Maybe we can share some experiences on how to do a good validation, that is - how to get your validation holdout eras be a reliable indicator of how well your model will perform on live data.
It has been a mixed bag for me. One of my long-running stable models (18 weeks) offered a good opportunity to see if the 51 eras that I held out for validation were showing the same distribution of scores as my live scores. Those 51 eras weren’t selected at random, but spread out over an axis based on a second model - one that is trained on a small subset of eras and performs very well during times of no burn, and very poorly during burns (called goodtimes). So the 51 eras I used as validation sort of cover the range of eras that numer.ai provides in a more equal way than if you would just select 51 eras at random.
Basically what you expect if validation eras and live eras are similar [and as far as I can tell, that is still true - live is a subset on the y-axis scale here that overlaps with the validation eras], is that the two point-clouds are hard to distinguish.
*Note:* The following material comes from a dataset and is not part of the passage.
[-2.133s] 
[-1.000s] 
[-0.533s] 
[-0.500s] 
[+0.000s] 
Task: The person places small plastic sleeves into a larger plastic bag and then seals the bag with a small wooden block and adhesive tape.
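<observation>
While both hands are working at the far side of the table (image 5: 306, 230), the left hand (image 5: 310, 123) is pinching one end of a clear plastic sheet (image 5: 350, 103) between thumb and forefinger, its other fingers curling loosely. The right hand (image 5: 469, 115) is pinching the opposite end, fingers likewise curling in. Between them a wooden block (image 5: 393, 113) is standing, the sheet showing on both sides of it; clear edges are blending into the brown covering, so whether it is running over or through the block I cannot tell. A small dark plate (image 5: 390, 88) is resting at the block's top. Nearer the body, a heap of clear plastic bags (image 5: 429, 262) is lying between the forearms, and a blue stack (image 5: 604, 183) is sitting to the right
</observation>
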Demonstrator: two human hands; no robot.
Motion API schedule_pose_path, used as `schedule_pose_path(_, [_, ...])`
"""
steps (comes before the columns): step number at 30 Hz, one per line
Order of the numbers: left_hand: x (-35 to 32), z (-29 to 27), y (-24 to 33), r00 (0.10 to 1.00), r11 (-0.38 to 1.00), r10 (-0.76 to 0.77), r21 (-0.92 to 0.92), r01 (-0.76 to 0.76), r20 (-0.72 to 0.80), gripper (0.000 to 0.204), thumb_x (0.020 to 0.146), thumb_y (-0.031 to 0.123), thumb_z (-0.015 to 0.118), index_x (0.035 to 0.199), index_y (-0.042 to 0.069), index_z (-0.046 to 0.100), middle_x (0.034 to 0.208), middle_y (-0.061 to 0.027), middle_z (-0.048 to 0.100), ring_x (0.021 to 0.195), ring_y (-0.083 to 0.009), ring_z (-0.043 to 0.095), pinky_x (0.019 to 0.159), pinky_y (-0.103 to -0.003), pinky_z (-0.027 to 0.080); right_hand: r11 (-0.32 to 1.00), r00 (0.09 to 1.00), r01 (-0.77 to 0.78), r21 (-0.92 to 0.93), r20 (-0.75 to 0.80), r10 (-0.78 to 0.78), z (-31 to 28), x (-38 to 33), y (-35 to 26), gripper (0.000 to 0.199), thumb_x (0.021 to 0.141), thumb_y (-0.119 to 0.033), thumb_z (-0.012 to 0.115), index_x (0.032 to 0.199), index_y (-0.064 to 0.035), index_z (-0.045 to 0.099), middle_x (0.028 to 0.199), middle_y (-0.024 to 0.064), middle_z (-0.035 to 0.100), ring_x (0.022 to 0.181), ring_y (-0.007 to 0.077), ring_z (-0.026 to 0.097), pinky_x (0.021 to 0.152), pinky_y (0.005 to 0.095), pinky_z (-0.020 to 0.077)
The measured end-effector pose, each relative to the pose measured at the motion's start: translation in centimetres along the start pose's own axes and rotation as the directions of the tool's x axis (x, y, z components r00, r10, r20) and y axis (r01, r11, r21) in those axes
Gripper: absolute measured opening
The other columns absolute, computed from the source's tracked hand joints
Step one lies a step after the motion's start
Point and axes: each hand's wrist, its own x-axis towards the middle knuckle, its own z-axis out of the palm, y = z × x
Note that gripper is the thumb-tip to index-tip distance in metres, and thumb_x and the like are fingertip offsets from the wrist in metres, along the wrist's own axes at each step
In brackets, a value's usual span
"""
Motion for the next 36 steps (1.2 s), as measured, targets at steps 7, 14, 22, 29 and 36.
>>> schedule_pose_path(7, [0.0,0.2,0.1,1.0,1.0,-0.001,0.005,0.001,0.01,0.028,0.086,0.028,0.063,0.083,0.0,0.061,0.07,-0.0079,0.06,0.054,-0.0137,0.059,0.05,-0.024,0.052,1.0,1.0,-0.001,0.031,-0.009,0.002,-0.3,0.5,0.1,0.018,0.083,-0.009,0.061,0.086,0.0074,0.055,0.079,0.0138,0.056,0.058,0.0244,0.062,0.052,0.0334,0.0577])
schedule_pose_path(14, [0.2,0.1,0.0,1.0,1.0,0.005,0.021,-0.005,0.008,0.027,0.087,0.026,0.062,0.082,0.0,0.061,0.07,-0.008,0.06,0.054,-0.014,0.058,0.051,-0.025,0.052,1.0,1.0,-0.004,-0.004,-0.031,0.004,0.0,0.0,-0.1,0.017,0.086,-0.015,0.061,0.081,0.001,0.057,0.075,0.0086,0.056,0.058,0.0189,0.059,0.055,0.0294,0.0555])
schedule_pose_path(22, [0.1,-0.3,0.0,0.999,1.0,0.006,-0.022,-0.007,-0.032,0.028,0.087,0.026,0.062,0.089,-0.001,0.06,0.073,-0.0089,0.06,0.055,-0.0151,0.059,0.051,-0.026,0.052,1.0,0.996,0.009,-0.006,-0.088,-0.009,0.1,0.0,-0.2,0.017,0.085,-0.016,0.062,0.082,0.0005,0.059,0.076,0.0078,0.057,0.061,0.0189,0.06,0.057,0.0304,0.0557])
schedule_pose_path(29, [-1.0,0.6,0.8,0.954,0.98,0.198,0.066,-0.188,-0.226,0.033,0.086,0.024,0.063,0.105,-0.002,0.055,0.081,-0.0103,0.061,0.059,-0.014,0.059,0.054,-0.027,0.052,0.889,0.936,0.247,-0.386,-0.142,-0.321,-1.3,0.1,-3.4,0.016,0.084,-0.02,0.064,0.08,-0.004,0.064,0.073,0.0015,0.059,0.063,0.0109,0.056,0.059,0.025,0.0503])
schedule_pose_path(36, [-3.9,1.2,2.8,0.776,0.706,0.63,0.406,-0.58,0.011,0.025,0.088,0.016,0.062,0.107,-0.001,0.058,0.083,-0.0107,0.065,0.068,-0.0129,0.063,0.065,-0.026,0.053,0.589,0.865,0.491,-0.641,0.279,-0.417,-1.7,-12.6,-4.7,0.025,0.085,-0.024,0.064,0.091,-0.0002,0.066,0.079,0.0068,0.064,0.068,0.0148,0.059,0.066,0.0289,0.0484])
Sadly, for model Thirteen, that wasn’t the case. About half the live eras performed considerable worse than anything I had seen in the validation dataset (top half). Weirdly enough, I have another model - badtimes. For that one, validation and live are spot-on (bottom half). (The figure uses the performance of the goodtimes model for every era to spread out the points on the Y-axis. If you only have the validation and live scores of your model to look at how the two match up, you can make two density plots and see if they overlap. But I find it convenient to have this second axis to visualize the data with)
It is how well live and validation matches for my badtimes model that gives me confidence that the data that numer.ai is providing is not too old to be useful. The live scores that badtimes gets, based on training on 18 eras (18 different eras than goodtimes is trained on) matches the validation scores I have for badtimes as well, and the part to the bottom right where the live scores extend into territory not covered by the validation eras, is where the training eras of badtimes are.
Lessons learned. Thirteen was an attempt at getting a model that does well during bad (burn) times and good times. It was a bit more complicated than shown here - After I had a model that I liked, and validation didn’t look too bad, I ran the model two more times, with different sets of holdouts picked at random, and then averaged all three models together. The other two model runs performed worse than the first model run, in terms of validation performance. But together, things looked even better for validation (almost all eras positive). In retrospect, I should have discarded the first model (where validation didn’t look too bad) - as by iterating on models until I had one where validation didn’t look bad, I for sure overfitted.
I have no clue why my extreme models (both goodtimes and badtimes) have such a good correspondance between live and validation, but one lesson learned is that spending time on understanding the relationship between your validation scores and your live scores is time well spend. So keep one or two models around for a long time to check if your validation scores match up to the live scores!